• Problem requirements: Find the lines below that contain the word "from" and count them. Only the number should be given.

Source data:
------------

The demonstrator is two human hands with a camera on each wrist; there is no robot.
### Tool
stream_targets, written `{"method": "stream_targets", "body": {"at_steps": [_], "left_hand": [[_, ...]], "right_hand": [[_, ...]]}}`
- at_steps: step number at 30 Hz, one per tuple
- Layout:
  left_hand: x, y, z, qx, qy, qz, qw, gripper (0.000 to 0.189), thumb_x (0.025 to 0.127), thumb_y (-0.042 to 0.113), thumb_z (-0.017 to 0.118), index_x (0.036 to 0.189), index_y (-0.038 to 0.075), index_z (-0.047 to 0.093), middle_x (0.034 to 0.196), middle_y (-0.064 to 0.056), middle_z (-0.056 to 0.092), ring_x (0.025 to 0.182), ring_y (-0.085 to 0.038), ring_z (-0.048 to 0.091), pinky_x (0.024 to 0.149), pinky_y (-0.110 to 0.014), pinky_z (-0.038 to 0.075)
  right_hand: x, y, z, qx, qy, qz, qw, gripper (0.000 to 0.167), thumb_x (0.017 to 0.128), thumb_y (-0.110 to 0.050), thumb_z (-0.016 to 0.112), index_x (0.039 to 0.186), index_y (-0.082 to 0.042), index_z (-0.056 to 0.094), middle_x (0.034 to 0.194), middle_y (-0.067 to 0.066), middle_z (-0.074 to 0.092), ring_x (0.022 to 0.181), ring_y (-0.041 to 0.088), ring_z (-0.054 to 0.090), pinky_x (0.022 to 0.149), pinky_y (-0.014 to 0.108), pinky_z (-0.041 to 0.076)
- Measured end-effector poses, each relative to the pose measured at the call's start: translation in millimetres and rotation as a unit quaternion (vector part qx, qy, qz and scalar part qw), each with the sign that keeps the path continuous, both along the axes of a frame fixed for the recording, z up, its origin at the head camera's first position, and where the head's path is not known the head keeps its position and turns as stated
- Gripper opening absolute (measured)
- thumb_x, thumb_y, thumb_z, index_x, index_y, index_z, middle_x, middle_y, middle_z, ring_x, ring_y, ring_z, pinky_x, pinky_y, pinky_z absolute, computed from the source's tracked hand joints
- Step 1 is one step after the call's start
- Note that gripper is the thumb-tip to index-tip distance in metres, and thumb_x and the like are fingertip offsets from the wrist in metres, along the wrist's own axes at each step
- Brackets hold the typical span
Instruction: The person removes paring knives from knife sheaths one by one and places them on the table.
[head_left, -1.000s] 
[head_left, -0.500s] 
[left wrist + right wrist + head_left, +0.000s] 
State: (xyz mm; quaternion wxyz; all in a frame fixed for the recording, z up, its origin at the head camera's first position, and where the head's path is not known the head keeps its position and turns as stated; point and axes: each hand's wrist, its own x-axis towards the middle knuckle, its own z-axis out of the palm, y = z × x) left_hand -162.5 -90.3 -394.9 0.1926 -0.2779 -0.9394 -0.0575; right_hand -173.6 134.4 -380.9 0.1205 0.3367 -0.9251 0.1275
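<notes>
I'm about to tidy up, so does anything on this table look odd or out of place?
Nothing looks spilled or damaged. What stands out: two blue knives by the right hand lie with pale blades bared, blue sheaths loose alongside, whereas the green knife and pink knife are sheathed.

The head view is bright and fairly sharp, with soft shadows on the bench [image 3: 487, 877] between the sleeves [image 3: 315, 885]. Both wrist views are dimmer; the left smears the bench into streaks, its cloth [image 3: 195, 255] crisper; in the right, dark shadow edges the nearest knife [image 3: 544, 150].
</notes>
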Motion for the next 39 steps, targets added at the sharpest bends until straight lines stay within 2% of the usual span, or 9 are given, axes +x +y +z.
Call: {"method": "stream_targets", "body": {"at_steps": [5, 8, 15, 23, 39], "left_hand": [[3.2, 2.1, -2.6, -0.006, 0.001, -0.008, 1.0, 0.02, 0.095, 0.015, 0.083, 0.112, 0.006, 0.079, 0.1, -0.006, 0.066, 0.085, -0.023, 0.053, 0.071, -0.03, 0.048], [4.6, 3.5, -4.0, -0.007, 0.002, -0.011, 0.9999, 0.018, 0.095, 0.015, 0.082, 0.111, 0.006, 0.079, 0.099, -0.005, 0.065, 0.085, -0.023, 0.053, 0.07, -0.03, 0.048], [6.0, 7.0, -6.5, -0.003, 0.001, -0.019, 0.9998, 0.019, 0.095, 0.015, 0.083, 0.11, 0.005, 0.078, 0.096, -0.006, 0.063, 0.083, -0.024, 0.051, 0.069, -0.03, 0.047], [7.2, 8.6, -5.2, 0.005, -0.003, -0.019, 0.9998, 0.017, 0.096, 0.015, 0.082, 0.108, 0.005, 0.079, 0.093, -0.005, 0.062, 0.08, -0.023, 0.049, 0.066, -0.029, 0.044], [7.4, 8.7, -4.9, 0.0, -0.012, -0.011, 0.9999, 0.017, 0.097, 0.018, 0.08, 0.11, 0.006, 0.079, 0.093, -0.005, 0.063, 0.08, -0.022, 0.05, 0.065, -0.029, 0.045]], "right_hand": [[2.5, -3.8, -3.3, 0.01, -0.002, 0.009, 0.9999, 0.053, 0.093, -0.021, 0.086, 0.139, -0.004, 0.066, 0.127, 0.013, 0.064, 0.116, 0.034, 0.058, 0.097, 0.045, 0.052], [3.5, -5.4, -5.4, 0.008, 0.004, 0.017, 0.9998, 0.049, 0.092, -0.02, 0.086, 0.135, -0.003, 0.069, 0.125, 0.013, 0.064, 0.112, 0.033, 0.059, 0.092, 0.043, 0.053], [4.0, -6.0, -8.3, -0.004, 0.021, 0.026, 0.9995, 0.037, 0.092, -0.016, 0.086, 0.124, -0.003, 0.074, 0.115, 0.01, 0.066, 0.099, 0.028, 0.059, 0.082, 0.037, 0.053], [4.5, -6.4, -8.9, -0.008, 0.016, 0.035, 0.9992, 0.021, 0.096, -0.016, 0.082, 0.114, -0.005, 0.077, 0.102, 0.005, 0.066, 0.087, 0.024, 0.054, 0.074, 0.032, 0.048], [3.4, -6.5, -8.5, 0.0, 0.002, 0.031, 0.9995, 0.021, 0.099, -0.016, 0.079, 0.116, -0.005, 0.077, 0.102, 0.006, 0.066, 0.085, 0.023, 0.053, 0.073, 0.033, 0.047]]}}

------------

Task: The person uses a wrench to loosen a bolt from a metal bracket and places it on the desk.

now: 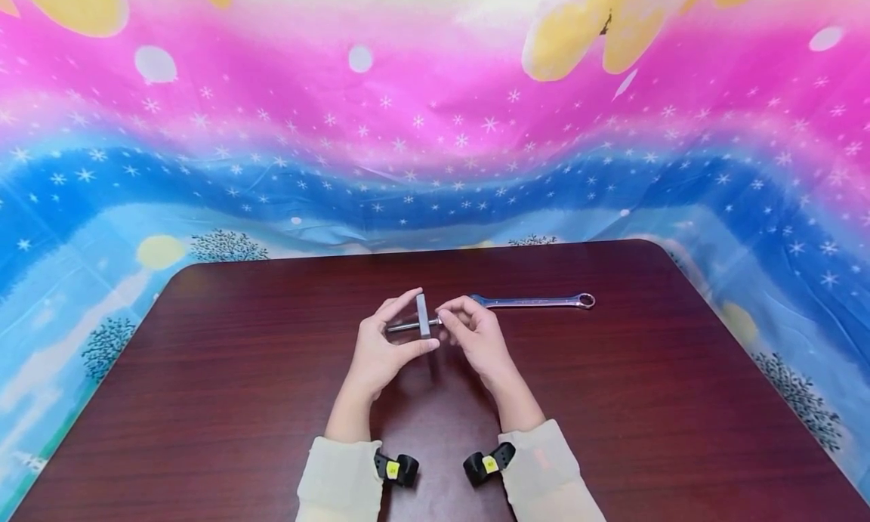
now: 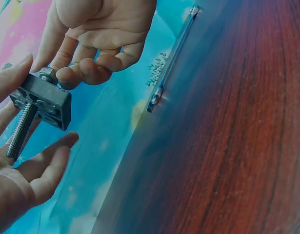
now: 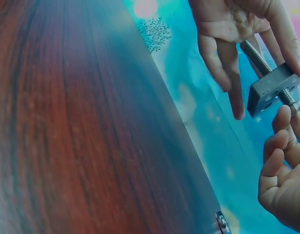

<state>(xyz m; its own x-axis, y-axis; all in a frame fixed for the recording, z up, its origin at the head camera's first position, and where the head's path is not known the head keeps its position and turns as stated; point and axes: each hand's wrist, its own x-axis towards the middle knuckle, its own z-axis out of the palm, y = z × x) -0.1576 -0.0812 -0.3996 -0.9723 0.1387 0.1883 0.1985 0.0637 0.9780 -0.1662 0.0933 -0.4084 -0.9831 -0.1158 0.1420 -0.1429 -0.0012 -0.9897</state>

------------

• Answer space: 4